> _Task to complete_
The data below holds the lines to copy: everything from the line containing "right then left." to the line containing "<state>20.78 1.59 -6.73", both ends included, set down exactly.

> _Material shown_
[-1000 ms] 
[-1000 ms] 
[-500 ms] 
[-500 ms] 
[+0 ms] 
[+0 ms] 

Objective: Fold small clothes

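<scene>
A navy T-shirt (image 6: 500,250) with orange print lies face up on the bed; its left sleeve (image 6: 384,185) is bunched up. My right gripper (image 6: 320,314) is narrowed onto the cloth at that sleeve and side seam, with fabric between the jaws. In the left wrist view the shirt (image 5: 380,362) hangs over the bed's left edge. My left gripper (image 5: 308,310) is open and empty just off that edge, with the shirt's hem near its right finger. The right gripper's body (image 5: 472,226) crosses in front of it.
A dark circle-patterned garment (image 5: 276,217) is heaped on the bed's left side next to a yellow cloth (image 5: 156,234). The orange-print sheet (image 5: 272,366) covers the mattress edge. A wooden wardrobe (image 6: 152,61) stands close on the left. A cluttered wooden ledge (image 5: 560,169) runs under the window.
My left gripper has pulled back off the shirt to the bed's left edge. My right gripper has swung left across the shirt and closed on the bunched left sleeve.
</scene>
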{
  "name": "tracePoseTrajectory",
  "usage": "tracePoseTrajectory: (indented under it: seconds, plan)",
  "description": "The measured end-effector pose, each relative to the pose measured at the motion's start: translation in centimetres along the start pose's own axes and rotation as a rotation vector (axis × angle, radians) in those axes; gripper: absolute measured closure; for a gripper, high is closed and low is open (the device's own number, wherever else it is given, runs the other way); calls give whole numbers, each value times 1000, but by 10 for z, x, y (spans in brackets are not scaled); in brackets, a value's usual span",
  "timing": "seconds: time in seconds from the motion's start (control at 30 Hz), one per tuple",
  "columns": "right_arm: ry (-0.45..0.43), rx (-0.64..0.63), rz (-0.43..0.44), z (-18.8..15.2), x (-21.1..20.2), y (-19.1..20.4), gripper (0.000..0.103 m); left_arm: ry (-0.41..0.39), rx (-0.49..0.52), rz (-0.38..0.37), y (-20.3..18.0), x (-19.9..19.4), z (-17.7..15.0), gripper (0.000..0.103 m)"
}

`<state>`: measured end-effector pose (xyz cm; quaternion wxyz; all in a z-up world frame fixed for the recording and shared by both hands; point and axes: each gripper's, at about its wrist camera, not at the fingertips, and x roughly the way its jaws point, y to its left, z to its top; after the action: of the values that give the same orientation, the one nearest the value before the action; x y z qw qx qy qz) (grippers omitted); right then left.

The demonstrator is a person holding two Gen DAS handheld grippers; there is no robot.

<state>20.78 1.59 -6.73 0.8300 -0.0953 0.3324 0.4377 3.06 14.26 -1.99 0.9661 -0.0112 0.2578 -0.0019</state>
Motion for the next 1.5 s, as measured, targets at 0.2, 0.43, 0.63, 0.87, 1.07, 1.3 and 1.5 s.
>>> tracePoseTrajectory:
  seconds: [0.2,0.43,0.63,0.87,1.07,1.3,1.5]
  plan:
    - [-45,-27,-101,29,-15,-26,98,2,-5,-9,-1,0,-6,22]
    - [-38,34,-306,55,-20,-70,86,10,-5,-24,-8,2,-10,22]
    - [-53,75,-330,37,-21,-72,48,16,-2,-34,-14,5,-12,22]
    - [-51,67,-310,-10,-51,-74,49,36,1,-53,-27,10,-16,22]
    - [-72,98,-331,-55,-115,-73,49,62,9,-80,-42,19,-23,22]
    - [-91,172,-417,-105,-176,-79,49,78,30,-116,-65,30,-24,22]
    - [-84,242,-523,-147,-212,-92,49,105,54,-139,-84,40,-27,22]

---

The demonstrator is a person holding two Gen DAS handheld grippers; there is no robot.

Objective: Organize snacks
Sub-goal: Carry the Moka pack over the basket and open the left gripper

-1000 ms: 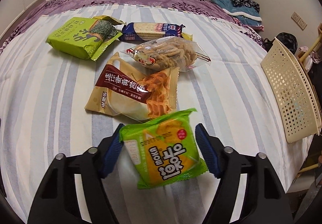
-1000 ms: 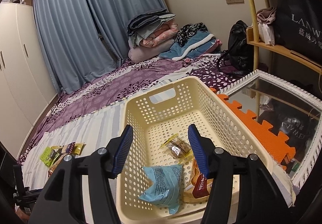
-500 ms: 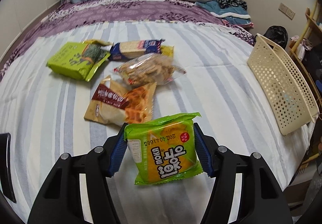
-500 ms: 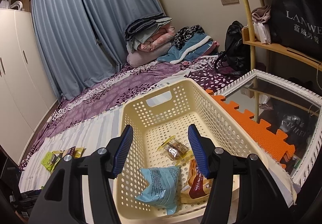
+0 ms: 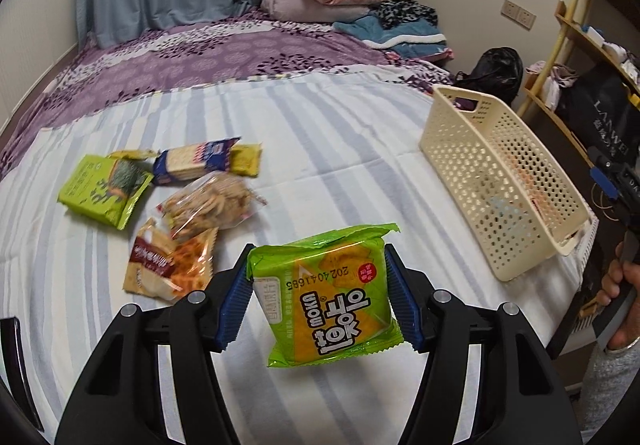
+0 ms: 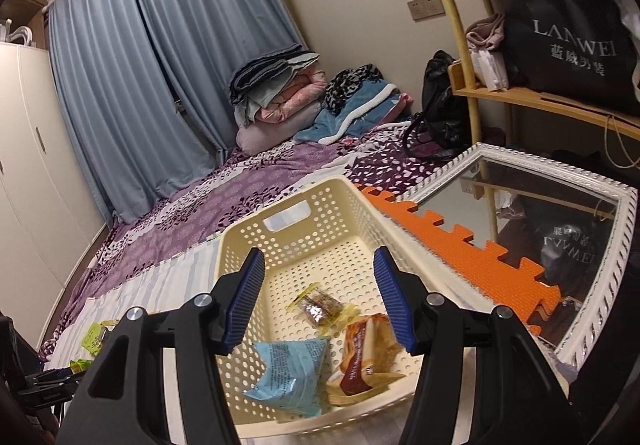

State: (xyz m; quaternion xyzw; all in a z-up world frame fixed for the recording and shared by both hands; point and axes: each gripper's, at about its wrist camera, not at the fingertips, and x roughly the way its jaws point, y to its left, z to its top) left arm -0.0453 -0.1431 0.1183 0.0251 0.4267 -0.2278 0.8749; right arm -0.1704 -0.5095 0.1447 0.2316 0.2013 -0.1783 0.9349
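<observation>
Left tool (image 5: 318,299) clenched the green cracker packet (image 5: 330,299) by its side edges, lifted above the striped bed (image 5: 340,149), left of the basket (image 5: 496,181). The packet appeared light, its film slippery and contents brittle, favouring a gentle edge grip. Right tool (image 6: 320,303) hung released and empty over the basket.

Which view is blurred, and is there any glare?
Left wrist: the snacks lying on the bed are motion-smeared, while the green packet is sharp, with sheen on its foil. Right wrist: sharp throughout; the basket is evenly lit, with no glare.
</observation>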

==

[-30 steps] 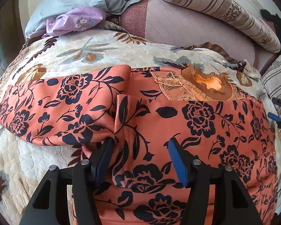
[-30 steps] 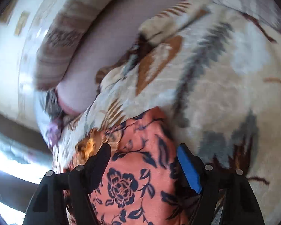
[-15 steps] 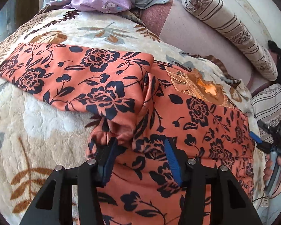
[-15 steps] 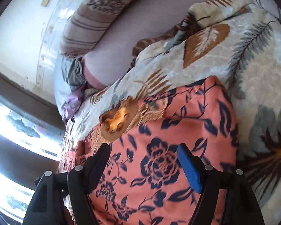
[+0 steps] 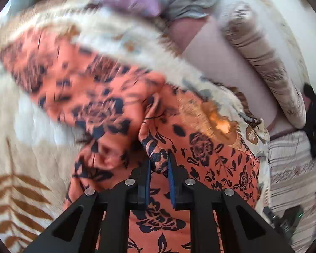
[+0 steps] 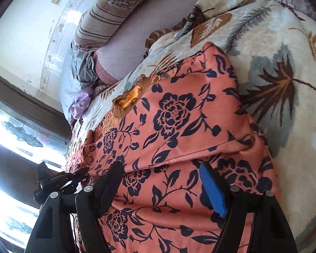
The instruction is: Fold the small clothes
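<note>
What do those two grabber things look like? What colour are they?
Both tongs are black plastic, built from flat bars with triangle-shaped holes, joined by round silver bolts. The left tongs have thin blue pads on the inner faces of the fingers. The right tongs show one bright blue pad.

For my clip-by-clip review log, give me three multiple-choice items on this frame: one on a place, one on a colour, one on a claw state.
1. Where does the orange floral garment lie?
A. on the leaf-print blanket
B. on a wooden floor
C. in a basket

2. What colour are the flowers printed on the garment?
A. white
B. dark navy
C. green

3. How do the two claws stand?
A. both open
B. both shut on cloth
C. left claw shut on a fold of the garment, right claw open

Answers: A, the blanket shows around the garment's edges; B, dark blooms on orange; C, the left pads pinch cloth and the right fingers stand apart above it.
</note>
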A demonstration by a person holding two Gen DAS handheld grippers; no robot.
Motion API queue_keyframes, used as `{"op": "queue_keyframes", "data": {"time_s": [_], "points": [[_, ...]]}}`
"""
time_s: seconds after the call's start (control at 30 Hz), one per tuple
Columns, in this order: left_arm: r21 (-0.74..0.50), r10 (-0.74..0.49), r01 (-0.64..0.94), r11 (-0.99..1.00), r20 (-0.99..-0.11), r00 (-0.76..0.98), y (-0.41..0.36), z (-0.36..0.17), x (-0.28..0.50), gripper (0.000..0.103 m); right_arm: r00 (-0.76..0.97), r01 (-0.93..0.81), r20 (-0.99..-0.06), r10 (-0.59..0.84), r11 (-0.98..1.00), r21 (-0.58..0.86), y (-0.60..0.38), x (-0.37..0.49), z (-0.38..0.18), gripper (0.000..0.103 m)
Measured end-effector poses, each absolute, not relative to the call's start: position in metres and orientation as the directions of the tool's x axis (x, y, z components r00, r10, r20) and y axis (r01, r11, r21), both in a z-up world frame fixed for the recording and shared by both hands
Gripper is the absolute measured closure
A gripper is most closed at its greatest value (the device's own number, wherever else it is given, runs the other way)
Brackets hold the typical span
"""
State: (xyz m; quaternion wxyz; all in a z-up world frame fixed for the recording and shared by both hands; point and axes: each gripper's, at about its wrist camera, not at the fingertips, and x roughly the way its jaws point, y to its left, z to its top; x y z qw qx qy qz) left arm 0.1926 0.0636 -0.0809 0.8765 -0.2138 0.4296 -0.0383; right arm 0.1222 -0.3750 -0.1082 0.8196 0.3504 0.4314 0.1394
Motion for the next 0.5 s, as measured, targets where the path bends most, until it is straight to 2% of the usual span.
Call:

> _Answer below_
`<state>`: measured end-effector pose (xyz cm; quaternion wxyz; all in a z-up world frame fixed for the recording and shared by both hands; point and axes: each gripper's, at about its wrist camera, not at the fingertips, and x roughly the way its jaws point, y to its left, z to its top; after the action: of the values that give the same orientation, the one nearest the value before the action; x y z qw qx qy qz) (grippers omitted); right then left.

The demonstrator is a person holding two Gen DAS handheld grippers; there is no robot.

<state>20.78 1.59 -6.73 0.8300 -0.0953 0.3324 0.4377 3.06 14.26 -1.99 0.9661 -0.0112 0.2578 -0.0019</state>

The answer requires no additions.